Borden, MD, of Weill Cornell Medical College, Cornell University, New York, and colleagues conducted a study to examine the use of the WTO, before and after PCI, and to evaluate whether the use of OMT changed after the publication of the COURAGE study (March 2007). The study included data from the National Register of cardiovascular data of patients with stable coronary artery disease undergoing PCI between September 2005 and June 2009. Comparative analysis with OMT before PCI and at discharge, and before and after the publication of the COURAGE study. Optimal medical therapy was defined as an indication prescribed or have documented all the counter-drugs (antiplatelet agents and statins).“Our study showed that less than half of patients undergoing PCI are taking OMT before their procedure, despite the recommendations of the guidelines based on maximizing the WTO and the logic to the clinic before PCI so that the need for relief of symptoms of additional revascularization can be enjoyed. Even after the publication of the COURAGE study, little change in practice this pattern has been observed. Although doctors have increased the use of OMT before discharge, antiplatelet be almost universally applied almost one third of patients were not treated with OMT, a model that n is not changed after the COURAGE trial was published. Collectively, these results suggest significant opportunities for improvement and a limited effect on a costly clinical trial of high-profile on routine clinical practice, “the authors write.
The researchers found that 206 569 patients (44.2 percent) received OMT before PCI 864 and 303 patients (65 percent) received OMT at discharge. “Before the COURAGE trial, the rate of the WTO, at the time of PCI was 43.5 percent. Although the increase in the proportion of patients treated with OMT before PCI after COURAGE trial was significantly higher, there was little clinical significance (131,188 patients [44.7 percent]). The rates of this goal by the PCI in each study month showed a slight increase over the 46 months of observation, with a rate of OMT before PCI of 43, 4 percent in September 2005 and a rate of OMT after ICP 45.0 percent in June 2009, “the authors write.

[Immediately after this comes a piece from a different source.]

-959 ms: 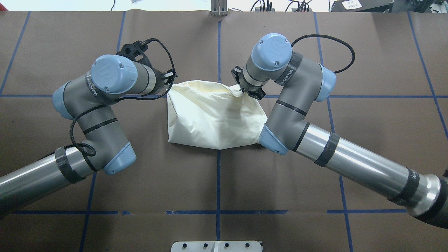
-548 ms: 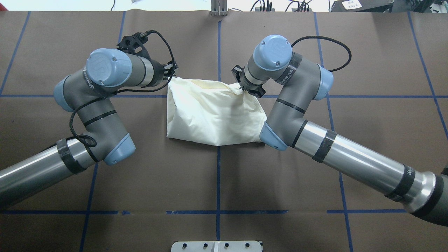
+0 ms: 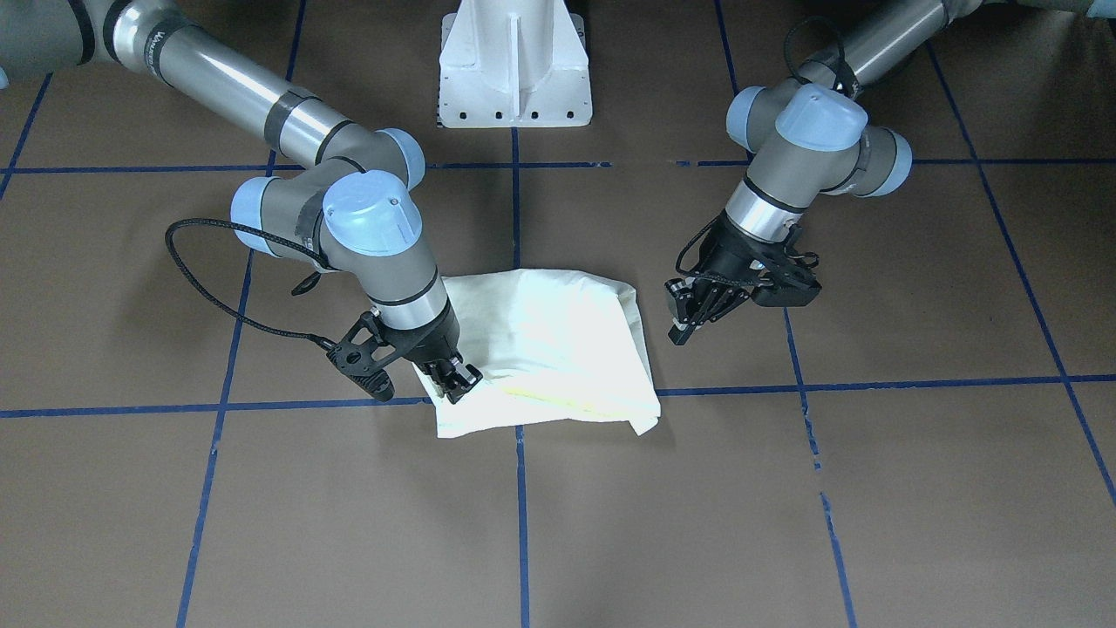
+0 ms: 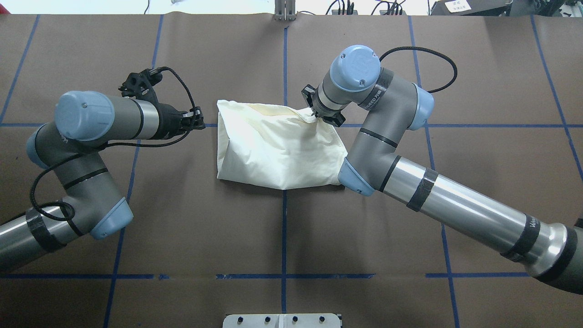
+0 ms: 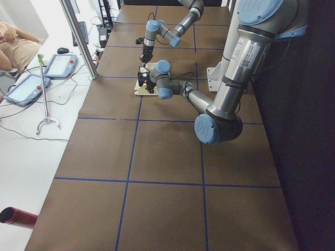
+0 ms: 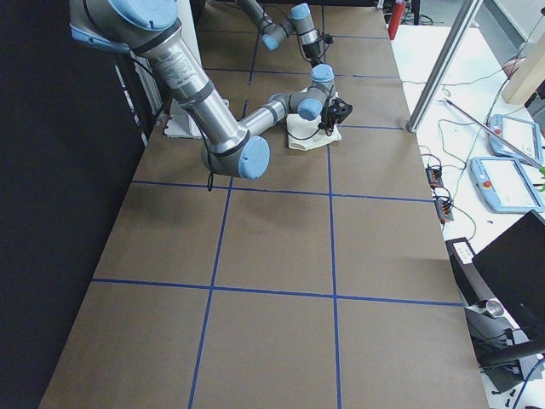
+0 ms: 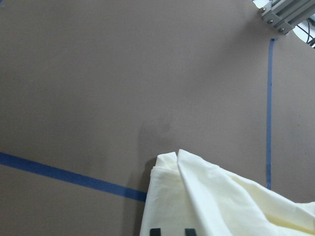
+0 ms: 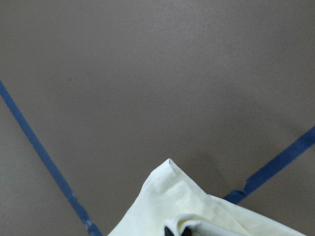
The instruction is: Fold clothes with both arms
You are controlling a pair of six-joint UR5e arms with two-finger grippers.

Although PCI may improve outcomes for patients with acute coronary syndrome, OMT results in similar rates of cardiovascular events than PCI in patients with stable coronary artery disease (CAD). The results of a meta-analysis of 11 studies concluded that there was no benefit of PCI in preventing or death in patients with stable coronary artery disease. In addition, the clinical use of revascularization and aggressive drug evaluation (Courage) study, which the WTO has provided to all patients, showed no benefit of PCI on outcomes other than angina, chest-related quality of life in stable coronary artery disease, suggesting that the process of OMT is warranted before PCI. “It is not known to what extent the WTO is applied before PCI in routine practice, or if its use increased after the COURAGE trial,” according to background information in the article.